Progress toward the wider use of biometric solutions for identity-related security problems requires more research into system needs rather that specific technological development. Although initially successful in physical access control environments, some analysts see the future volume markets for biometrics to be in fields such as mass payments and national and international personal identity schemes. These demand high levels of user acceptance, reliability, and performance.

USING COMPUTERS TO AID THE ANALYSIS of human physiological or behavioral characteristics for the purpose of identifying individuals is not new. First introduced in the 1970s, a variety of biometrics have become commercially available. These biometrics have already been used in a many small-scale niche market applications with some degree of success. Typically, these have been physical access control applications involving relatively small but "closed" populations, such as are characterized by one company's employees. The ultimate application population for any biometric, however, is the public. No biometric yet has been successfully tried in such an "open" environment.

Thus, despite analysts' initial enthusiastic forecasts and some undoubted technological progress, the market will remain small until the existing wrinkles in these systems are ironed out.

Biometric security is based on measuring something about an individual, rather than something that he or she knows, such as a PIN (personal identification number) or password.

Identity claims are usually supported by the existence of a digitized representation, or template, of the person enrolled. Reducing that template code by data compaction has a number of advantages, including the speeding up of operational throughput. This enables the template to be held economically in a central data base or in some portable computing device, such as a smart card or token. One developer even claims to have squeezed fingerprint data on to the 79-character track of a conventional magnetic stripe card.

Indisputable identification of individuals has nevertheless proved to be a challenging task. So, too, has cost, in part due to the small product volumes so far attained.

Evidence suggests that the requirements for the successful implementation of biometrics are not yet clearly understood. Further research into the particular needs of business, government, and industry is essential before these mechanisms can be used to full advantage.

Two categories of biometric technique are available in the market today:

* physiological, such as faceprints, fingerprints, hand geometry, nonretinal and retinal blood vessel analysis

* behavioral, such as keystroke and signature dynamics and voiceprints

Physiological techniques deal with fixed human characteristics that, in theory, do not change but may be affected by individual behavior. Of these, retinal blood vessel scanning and fingerprinting have important performance advantages. But on the grounds of cost and user acceptance, these two methods are probably only suitable commercially in specific low-volume application sectors.

Faceprint systems, previously thought too complex and expensive, have been successfully developed following the availability of low-cost chip cameras and "fuzzy logic" techniques such as neural networking.

Behavioral techniques involve measurements of individual actions with the user able to exercise a degree of control over performance. This can be both an advantage and a disadvantage.

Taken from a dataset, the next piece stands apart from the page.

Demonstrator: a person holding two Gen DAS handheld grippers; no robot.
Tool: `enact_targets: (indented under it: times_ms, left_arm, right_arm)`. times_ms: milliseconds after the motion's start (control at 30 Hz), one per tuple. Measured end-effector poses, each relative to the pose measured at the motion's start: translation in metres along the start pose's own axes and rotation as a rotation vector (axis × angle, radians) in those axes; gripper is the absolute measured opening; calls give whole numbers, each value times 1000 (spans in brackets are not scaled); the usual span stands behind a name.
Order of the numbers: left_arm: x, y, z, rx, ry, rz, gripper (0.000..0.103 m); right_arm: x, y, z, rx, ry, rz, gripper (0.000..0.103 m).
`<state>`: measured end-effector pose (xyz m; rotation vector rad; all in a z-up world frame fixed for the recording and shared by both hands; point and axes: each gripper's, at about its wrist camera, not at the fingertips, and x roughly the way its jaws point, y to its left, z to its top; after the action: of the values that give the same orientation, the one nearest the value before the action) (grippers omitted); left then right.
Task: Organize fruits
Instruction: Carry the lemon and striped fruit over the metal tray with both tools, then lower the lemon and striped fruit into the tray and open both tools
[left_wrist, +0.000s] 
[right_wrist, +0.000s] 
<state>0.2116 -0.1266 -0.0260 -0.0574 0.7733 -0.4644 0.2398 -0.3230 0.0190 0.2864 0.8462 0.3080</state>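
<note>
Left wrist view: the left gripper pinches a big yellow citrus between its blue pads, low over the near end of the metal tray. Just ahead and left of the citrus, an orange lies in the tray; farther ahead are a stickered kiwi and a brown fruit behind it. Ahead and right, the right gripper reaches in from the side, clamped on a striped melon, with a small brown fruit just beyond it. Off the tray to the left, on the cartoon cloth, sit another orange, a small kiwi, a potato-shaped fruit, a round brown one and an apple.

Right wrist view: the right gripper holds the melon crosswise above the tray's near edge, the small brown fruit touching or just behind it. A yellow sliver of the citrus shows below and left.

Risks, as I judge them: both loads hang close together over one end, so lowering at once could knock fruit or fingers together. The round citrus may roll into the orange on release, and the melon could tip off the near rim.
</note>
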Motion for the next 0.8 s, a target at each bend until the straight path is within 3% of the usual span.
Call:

Some writers vary their signatures either to improve acceptance or as a result of nervousness, leading to increased errors. Mood and other factors, too, may affect voice verification. Faceprints are less susceptible to such changes, and fingerprints not at all. Nonretinal (such as hand) blood vessel scanning is affected by recent exercise and temperatures but not by conscious control.

Exhibits 1 and 2 show that no one biometric is likely to dominate the marketplace since all have limitations that compromise the system solutions possible.

As levels of cost come down, it might also be desirable in certain applications to use two biometrics in combination--for example, keystroke dynamics and faceprint for continuous terminal user monitoring.

A number of biometric subsystems already operate in combination with cardbased TABULAR DATA OMITTED PIN entry mechanisms. The Voice Action System, developed by First National Bank of South Africa, is just such a system. Here, the combination of PIN entry and a voiceprint template file ensures a secure payments service.

Biometric mechanisms can also be categorized in terms of their cost, user acceptance, performance, speed, integration potential, and conformance with standards.

Cost. To date, the high cost of biometric products has made them an expensive alternative to other automated security solutions. The add-on cost of providing a biometric solution has to be assessed against the benefit that the use of such a biometric provides.

The components of biometric subsystems (see exhibit 1) are commonly integrated into some form of terminal system, the sole exception being the input sensor device, such as a chip camera or attached pen.

Therefore, as a first approximation, cost can be determined by the input sensor cost alone. This is the reason why voice verification, where the input device is usually a simple telephone microphone, has such potential.

User acceptance. To be universally acceptable, biometrics must be legally and physically robust, safe to use, not invade the user's privacy, or be perceived as socially unpalatable. Thus, certain powerful methods, such as injected radio tags or tattooed bar codes used to identify livestock and pets, are obviously unacceptable.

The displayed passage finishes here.